Against this backdrop, calling skeptics “anti-science” is counterproductive, especially since skepticism is the essence of the scientific method.
From 2006 to 2016, China increased its annual carbon dioxide emissions 37% while America’s yearly output decreased far more than any other country. In the Paris Agreement, China pledged to begin reducing emissions around 2030, meaning it can spew even more greenhouse gas for years to come.

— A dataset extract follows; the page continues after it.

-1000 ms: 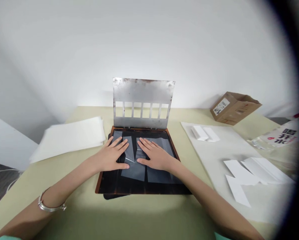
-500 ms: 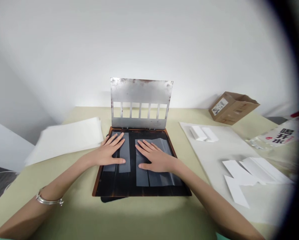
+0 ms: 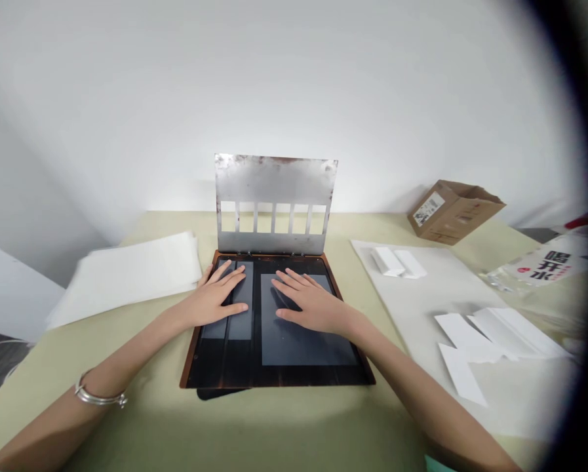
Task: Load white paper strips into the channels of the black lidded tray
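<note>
In front of me lies a black board with a brownish frame [image 3: 225, 367], its hinged metal plate [image 3: 276, 180] standing upright with a row of rectangular cut-outs. Two translucent sheets rest on the board. My left hand [image 3: 212, 298], fingers spread, lies flat over the left translucent sheet [image 3: 242, 328]. Over the larger right translucent sheet [image 3: 298, 351] my right hand [image 3: 308, 301] is stretched out, palm down; whether the whole palm touches it I cannot tell. Neither hand grasps anything. Parts of both sheets are hidden under the hands.
Left of the board is a stack of white sheets [image 3: 131, 275]. To the right, a large white sheet [image 3: 392, 301] carries folded white pieces [image 3: 394, 262] and flat white cut pieces [image 3: 470, 337]. Farther back stand a brown paper bag [image 3: 453, 213] and a printed plastic bag [image 3: 544, 262].
My right hand has shifted slightly right and up across its sheet. That sheet now looks flatter and sits a little farther left. My left hand has hardly moved.
</note>
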The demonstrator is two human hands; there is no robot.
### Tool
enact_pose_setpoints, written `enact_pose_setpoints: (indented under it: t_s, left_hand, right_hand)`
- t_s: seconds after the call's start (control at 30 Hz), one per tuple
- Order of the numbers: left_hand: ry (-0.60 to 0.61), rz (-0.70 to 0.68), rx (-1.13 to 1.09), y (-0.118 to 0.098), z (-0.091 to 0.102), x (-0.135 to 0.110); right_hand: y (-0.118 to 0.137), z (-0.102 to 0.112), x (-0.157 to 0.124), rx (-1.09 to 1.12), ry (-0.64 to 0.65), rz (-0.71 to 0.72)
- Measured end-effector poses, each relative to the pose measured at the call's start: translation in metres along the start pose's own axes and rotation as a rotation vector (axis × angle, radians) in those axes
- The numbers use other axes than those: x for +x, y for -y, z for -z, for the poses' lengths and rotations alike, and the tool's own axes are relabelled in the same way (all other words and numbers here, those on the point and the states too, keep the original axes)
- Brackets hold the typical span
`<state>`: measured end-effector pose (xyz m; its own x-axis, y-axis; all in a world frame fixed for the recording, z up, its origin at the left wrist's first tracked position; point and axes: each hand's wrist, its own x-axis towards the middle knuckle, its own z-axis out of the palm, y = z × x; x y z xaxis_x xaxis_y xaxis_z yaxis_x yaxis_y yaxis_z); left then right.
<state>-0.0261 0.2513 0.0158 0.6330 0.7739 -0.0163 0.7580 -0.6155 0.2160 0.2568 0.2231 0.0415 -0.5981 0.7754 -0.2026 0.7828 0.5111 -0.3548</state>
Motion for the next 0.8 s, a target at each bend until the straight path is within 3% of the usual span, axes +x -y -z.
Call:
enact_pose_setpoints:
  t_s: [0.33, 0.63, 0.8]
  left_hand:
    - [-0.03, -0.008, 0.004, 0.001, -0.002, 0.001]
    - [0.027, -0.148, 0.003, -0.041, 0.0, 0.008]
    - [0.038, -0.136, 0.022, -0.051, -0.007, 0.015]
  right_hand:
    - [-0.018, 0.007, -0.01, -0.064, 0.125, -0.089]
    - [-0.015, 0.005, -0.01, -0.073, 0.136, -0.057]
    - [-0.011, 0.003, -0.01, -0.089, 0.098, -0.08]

The U.S. vowed to reduce its 2025 emissions by 28% from 2005 levels.
Yet questioning if the accord is fair to America or will forestall global warming is reliably met with sanctimonious scorn.
My advice to the activists is this: you will attract more supporters to your cause if you can pick a name and stick with it, create a clear call to action, enlist a convincing spokesman with a small carbon footprint, tone down the alarmism, and fix the computer models.
Most important, listen to the doubters, don’t lambaste them.
*Stewart Easterby has worked as a sales executive for three publicly traded technology companies.
Links
- Inspiring Terms Are Simple. ‘Climate Change’ Isn’t.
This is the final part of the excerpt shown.